Todd is not a psychologist, but a psychologist with no evidence to go on except my treatment of Todd might well have arrived at the same conclusion. I treated him awfully. I can only plead in mitigation that I was twenty-two. Todd is from Connecticut and has that charming New England stolidity, and I behaved as if his patience, which seemed so infinite when we were dating, really had no limits. The bit about opposing Obamacare because I favored human suffering was outlandish, and other parts of his rant were not quite how I remembered things, but everything he said, he really believed, and he had arrived at those beliefs by a hard road.

I braced myself for the broadcast. Maybe no one would notice? Within minutes, the offending clip had been posted on YouTube, where it got half a million hits in the first forty-eight hours. It made the evening news on Washington’s Fox affiliate. Greg Gutfeld did a segment about it on RedEye. It was written up in Gawker, the Washington Post, Talking Points Memo, and a hundred lesser sites, and then written up again when Todd expanded his remarks about me into a ­series of blog posts on his personal website. My inbox exploded with media inquiries, none of which I answered, except to give a short statement to Mary Katharine Ham at the Daily Caller:

I wish I could say it was all a plan hatched by our new media consultant, who told us we had to “think outside the box” to make our C-SPAN panel “go viral,” but no, it is exactly what it looks like.

As a matter of policy, I don’t comment on my personal life in public, but I will clarify that his tirade thoroughly mischaracterizes my political views. For instance, I do not believe that laws against assault should be repealed—nor do I think there should be an exception in cases when one’s ex-boyfriend behaves unacceptably on national television, though I admit that’s a tougher question. Nor do I oppose Obamacare for the contorted reason he states—I oppose it for the usual reasons.

To the personal friends who emailed commiserations, I replied with an old Aaron Sorkin line about bad publicity: “It’s like seasickness. You think you’re gonna die, and everyone else just thinks it’s funny.”

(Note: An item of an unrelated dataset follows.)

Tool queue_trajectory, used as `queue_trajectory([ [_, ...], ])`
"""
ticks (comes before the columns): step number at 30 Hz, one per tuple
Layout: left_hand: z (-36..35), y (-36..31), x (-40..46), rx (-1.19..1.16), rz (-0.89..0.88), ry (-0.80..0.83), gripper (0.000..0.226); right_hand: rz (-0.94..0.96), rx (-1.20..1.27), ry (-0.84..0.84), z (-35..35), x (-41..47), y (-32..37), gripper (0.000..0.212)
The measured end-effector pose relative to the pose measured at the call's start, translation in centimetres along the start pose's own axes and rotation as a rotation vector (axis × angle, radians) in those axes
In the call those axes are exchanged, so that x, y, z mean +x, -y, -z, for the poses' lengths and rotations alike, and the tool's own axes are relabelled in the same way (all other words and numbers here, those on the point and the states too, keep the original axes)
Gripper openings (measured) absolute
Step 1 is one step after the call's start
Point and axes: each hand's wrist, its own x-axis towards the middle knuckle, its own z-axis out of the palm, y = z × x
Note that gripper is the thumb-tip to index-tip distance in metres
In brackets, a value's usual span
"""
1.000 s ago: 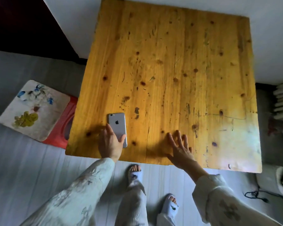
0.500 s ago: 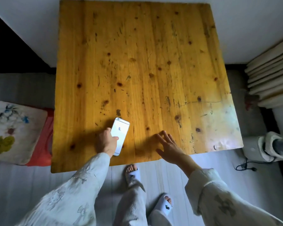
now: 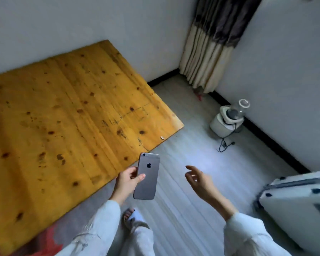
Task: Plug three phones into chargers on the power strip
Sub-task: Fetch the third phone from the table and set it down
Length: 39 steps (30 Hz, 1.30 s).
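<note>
— What is held in the left hand (image 3: 127, 180)?

— A gray phone (image 3: 146, 176) is held in it. The phone is gripped at its left edge, with the thumb laid across its back. The back is turned up, and a small logo and a camera dot can be seen on it.

— Is the phone on the table (image 3: 63, 115)?

— No. It is held up in the air, just past the near right edge of the table and over the floor (image 3: 183, 204).

— And the right hand (image 3: 199, 179)?

— Nothing is held in it. Its fingers are spread loosely and a little curled. It is kept apart from the phone, off to the right, also over the floor.

— What is worn on the arms?

— Pale sleeves are worn on both arms. Pale trousers and a light slipper (image 3: 133, 218) can be seen below the hands.

— What is seen farther out?

— The wooden table is yellow and marked with dark knots. A red thing (image 3: 50, 239) is seen under its near corner. A small white machine with a clear jar (image 3: 227, 120) is placed on the floor by the right wall, with a dark cord (image 3: 224, 145) lying beside it. A curtain (image 3: 211, 43) is hung in the corner. A white case (image 3: 296, 204) is seen at the far right.
</note>
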Motion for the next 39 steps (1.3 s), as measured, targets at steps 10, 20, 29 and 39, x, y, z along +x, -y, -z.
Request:
queue_trajectory([
  [10, -27.3, -6.2, -13.2, 0.110, -0.237, 0.400, 0.013, -0.268, 0.319, -0.500, 15.6, -22.1, -21.9, 0.033],
  [20, -55.8, -8.4, -28.1, 0.401, -0.423, 0.929, 0.015, -0.540, 0.685, -0.983, 23.0, -43.2, -40.9, 0.033],
  [29, -81.3, -4.8, -43.0, 0.581, -0.488, 1.377, 0.004, -0.780, 0.890, -1.398, 26.6, -57.6, -57.7, 0.031],
  [39, -99.5, 5.7, -64.6, 0.814, -0.475, 1.780, 0.011, -1.100, 1.065, -1.761, 22.9, -75.7, -69.2, 0.028],
])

That, it turned out, was overly optimistic. Everyone at work was supportive (“if you want us to form the committee to horsewhip todd seavey, just say the word,” one colleague emailed, bless him), but no amount of support could counteract the paranoia that settled in over the next weeks and months. My colleagues probably didn’t believe the woman they worked alongside was secretly a comic-book ­villain—but surely the suspicion had been planted? I never knew whether someone on the subway was giving me a second glance because he knew me, or because he recognized me from the video. Fellow journalists reported back to me from conferences where Todd expatiated on my depravity at length—in one case, before an audience that included my boss. An old friend called to say he had posted a supportive comment about me at the New Republic and shortly after received an email from Todd, who had guessed his identity from his screen name, explaining all the reasons I did not deserve to be defended. I wondered how many such incidents I never heard about.

I tried to process the experience intellectually. I read Lord Jim and The House of Mirth. No grand lesson presented itself, which, in a way, was lucky. It meant there was no ideological interpretation I could superimpose on my experience, which would have slowed my progress toward acceptance by allowing me to indulge in resentment and indignation. I couldn’t tell myself it had happened because I was a woman. Had the genders been reversed, I probably would have received less sympathy than I did. I could not blame society, or C-SPAN, or ­Jonah Goldberg. A year and a half later, when I was looking for a new job, I could not even blame the prospective employers who demonstrated a marked reluctance to bring me in for interviews. If I had to choose between a candidate whom no one had ever called a sociopath on national television, and one who probably wasn’t a psycho but might be, I would play it safe, too, even if the probability was only a fraction of a percent.

In 2012, I decided I would rather be Lord Jim than Lily Bart, so I accepted an offer from my boyfriend (now husband) to move with him to Australia—the best decision I ever made. On my last night in New York, in a burst of either sentimentality or bravado, I called Todd. We met in Midtown for a drink, and I found, to my surprise, that there was nothing I particularly wanted to say to him. If I was looking for some kind of closure, I wasn’t ready for it yet. In the end I had only one question for him: When we were chatting in the courtyard before the panel, was it some kind of deliberate foreshadowing when he mentioned how much he always liked Pink Floyd’s The Wall and started singing a song from the album that goes, “Since, my friend, you have revealed your deepest fear, I sentence you to be exposed before your peers”? He said it was just a coincidence.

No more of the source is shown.